_What this task involves:_
Set the whole listing down again exactly as written.

_Data extract:_
——
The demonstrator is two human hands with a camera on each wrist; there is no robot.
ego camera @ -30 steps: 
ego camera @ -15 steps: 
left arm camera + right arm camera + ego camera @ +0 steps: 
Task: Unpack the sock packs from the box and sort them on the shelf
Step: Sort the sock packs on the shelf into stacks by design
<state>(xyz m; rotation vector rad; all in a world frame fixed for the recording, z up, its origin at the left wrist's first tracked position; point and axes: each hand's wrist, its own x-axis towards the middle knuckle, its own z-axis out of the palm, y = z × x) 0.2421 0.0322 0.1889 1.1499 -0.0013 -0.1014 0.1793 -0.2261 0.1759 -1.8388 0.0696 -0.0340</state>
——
_Finished task:_
The demonstrator is two human hands with a camera on each wrist; there is no robot.
ego camera @ -30 steps: 
ego camera @ -15 steps: 
left arm camera + right arm camera + ego camera @ +0 steps: 
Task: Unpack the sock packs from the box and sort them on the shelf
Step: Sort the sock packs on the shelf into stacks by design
<state>(xyz m; rotation vector rad; all in a world frame fixed for the recording, z up, its origin at the left wrist's first tracked position; point and axes: each hand's wrist, its own x-axis towards the middle knuckle, its own z-axis out of the palm, y = z × x) 0.2421 0.0322 0.1889 1.1499 -0.0013 -0.1014 0.1793 -0.2261 0.1759 -1.8388 0.0696 -0.0340</state>

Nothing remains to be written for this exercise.